Curval s'en émut, et lui examinant les fesses: "Je ne conçois
pas, dit-il, comment cette petite friponne n'a pas gagné la palme hier,
car le diable m'emporte s'il existe au monde un plus beau cul que
celui-là!" En même temps, il l'entrouvrit, et demanda à
Augustine si elle était prête à le satisfaire. "Oh oui,
dit-elle, et complètement, car je n'en puis plus de besoin." Curval la
couche sur un sofa, et s'agenouillant devant le beau derrière, en un
instant il en a dévoré l'étron. "Sacré nom d'un
Dieu, dit-il en se tournant vers ses amis et leur montrant son vit collé
contre son ventre, me voilà dans un état où
j'entreprendrais furieusement de choses. -Et quoi? lui dit le duc, qui aimait
à lui faire dire des horreurs quand il était dans cet
état-là. -Quoi? répondit Curval: telle infamie que l'on
voudra me proposer, dût-elle démembrer la nature et disloquer
l'univers. -Viens, viens, dit Durcet qui le voyait lancer des regards furieux
sur Augustine, viens, allons écouter Duclos, il en est temps; car je
suis persuadé que si on te lâchait la bride sur le col à
présent, voilà une pauvre poulette qui passerait un mauvais quart
d'heure. -Oh! oui, dit Curval en feu, un très mauvais: c'est de quoi je
puis fermement répondre. -Curval, dit le duc, qui bandait aussi
furieusement. en venant de faire chier Rosette, que l'on nous abandonne
à présent le sérail, et dans deux heures d'ici nous en
rendrons bon compte."
L'évêque et Durcet, plus calmes pour ce moment-ci, les prirent
chacun par un bras, et ce fut dans cet état, c'est-à-dire la
culotte basse et le vit en l'air, que ces libertins se
présentèrent devant l'assemblée déjà
réunie au salon d'histoire, et prête à écouter les
nouveaux récits de Duclos qui, ayant prévu, à
l'état de ces deux messieurs, qu'elle serait bientôt interrompue,
commença toujours dans ces termes:
"Un seigneur de la cour, homme d'environ trente-cinq ans, venait de me faire
demander, dit Duclos, une des plus jolies filles qu'il me pût possible de
trouver. Il ne m'avait point prévenu de sa manie, et, pour le
satisfaire, je lui donnai une jeune ouvrière en modes qui n'avait jamais
fait de parties, et qui était sans contredit une des plus belles
créatures qu'il fût possible de trouver. Je les mets aux prises,
et, curieuse d'observer ce qui va se passer, je vais bien vite me camper
à mon trou. "Où diable Mme Duclos, débuta-t-il par dire,
a-t-elle été chercher une vilaine garce comme vous? Dans la boue
sans doute!... Vous étiez à raccrocher quelques soldats aux
gardes quand on est venu vous chercher." Et la jeune personne, honteuse, et qui
n'était prévenue de rien, ne savait quelle contenance tenir.
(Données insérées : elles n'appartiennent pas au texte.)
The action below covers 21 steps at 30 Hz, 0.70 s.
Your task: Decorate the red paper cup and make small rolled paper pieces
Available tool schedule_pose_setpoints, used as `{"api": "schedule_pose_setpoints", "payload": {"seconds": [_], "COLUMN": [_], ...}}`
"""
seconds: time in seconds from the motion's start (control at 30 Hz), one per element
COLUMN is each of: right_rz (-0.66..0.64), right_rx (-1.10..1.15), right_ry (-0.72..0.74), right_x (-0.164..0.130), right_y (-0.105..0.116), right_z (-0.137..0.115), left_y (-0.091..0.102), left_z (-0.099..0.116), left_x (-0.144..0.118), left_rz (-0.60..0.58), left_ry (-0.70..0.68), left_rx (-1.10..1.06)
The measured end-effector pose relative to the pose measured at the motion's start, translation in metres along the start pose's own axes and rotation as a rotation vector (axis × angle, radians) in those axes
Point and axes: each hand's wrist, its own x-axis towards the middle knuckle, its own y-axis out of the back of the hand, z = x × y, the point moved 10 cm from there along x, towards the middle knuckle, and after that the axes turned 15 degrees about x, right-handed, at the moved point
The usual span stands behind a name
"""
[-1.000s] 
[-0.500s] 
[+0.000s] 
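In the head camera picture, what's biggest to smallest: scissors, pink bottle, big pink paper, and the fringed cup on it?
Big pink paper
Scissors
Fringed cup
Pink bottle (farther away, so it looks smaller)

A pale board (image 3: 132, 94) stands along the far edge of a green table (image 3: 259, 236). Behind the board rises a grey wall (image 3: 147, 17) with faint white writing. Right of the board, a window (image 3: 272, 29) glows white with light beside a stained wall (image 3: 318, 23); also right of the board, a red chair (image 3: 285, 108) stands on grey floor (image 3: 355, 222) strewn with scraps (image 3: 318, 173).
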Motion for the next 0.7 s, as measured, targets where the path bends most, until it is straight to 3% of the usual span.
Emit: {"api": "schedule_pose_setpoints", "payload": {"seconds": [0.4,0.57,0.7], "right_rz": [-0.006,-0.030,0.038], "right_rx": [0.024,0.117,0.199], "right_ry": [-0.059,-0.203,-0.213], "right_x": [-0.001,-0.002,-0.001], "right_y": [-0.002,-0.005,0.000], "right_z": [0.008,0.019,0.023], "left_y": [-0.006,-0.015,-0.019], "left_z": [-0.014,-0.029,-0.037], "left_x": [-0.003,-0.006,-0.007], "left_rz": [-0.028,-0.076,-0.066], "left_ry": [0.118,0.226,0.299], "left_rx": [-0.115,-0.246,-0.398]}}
"Allons! déshabillez-vous donc, continua le courtisan... Que vous
êtes gauche!... Je n'ai de mes jours vu une putain et plus laide et plus
bête... Eh bien! allons donc, finirons-nous aujourd'hui?... Ah!
voilà donc ce corps que l'on avait tant vanté? Quels
tétons... On les prendrait pour les pis d'une vieille vache!" Et il les
maniait brutalement. "Et ce ventre! comme il est ridé!... Vous avez donc
fait vingt enfants? -Pas un seul, monsieur, je vous assure. -Oh! oui, pas un
seul: voilà comme elles parlent toutes, ces garces-là; à
les entendre, elles sont toujours pucelles... Allons, tournez-vous!
L'infâme cul... quelles fesses flasques et dégoûtantes...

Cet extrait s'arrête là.